Именно поэтому прошептала: «Хорошего дня».
И, наверное, именно поэтому они замерли ненадолго – ее губы у его щеки, и его рука на ее спине.
А потом Герман ушел. А Марьяна отправилась в гостиную. Обнаружила их вчерашние стаканы, отнесла их на кухню и поставила в посудомоечную машину, заодно прибрала все после завтрака.
И после этого снова вернулась в гостиную, устроилась с ногами в кресле, в котором сидела вчера, и принялась делать то, что у нее всегда очень хорошо получалось – думать, сопоставлять и анализировать.

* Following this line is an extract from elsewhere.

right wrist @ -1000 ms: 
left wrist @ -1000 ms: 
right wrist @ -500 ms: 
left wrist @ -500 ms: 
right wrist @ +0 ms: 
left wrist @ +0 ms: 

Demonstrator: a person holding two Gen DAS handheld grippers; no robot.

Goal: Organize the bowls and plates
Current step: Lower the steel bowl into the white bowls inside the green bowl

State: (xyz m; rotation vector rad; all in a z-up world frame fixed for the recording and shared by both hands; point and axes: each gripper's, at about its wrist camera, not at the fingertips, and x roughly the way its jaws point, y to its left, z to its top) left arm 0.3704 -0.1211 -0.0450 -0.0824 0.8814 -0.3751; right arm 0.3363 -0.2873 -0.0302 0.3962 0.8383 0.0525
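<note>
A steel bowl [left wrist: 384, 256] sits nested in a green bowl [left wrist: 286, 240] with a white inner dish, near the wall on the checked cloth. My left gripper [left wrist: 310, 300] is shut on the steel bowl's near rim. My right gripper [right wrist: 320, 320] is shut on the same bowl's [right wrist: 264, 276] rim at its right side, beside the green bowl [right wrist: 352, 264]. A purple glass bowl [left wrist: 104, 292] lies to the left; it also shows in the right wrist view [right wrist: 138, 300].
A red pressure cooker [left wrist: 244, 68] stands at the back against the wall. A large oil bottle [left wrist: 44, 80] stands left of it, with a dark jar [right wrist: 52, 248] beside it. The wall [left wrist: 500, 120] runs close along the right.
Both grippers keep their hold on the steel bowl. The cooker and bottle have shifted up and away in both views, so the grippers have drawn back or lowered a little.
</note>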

Когда она давала себе слово разузнать все о том, что скрывает Герман Тамм, Марьяна даже предположить не могла, что… что в итоге получит вот это. История, которую она вчера выслушала, была очень трагичной. И очень житейской одновременно. Самое странное во всем этом – или нет? – было то, что Марьяна знала о послеродовых депрессиях все. Ну, если не все, то многое. Примерно пять лет назад она по заказу для одного женского журнала готовила материал на эту тему. Беседовала с врачами, психотерапевтами, женщинами, пережившими это. И летальную статистику тоже изучала. Тот материал тогда получил очень хорошие отзывы и обсуждения. Он был из тех, что Марьяна однозначно ставила себе в актив. Но она и предположить не могла, что когда-нибудь это коснется лично ее. Причем не в том смысле, что она когда-нибудь окажется жертвой этого коварного заболевания. Нет, Марьяна с какого-то времени приняла тот факт, что материнство – это не ее история. Наверное, не тот характер. Не встретила достойного мужчину. И возраст уже не тот. И…
И вот. Несмотря на все личные обстоятельства, Марьяна была прекрасно осведомлена о том, через что прошла Лина Тамм. И при этом теперь она смотрит на ситуацию и с другой стороны тоже. С другой. С какой?
Марьяна спустила ноги с кресла, встала – и пересела на то кресло, в котором сидел вчера Герман. Некоторое время Марьяна сидела так, задумчиво глядя в окно, где разливался тусклый зимний свет.
Говорят – встань на мое место. Вот она села на место Германа. И ничего не поменялось. Она не могла оправдать Германа. Потому что он не нуждался в оправдании. Герман все сделал сам. Сам осудил себя, сам вынес приговор, сам привел его в исполнение. И если кто-то и может оправдать его – то он сам.
Марьяна повернула голову, откинулась затылком на спинку кресла и уставилась в высокий белый потолок. Ей вдруг стало нестерпимо душно и захотелось на улицу. На воздух, пройтись.
Но она обещала Герману быть дома. Он – тот человек, который сейчас обеспечивает ее безопасность, и ослушаться его – глупо.
Один раз она это сделала, получилось… получилось не очень хорошо. Поэтому Марьяна продолжала лежать затылком на мягкой спинке кресла, смотреть в потолок и снова думать.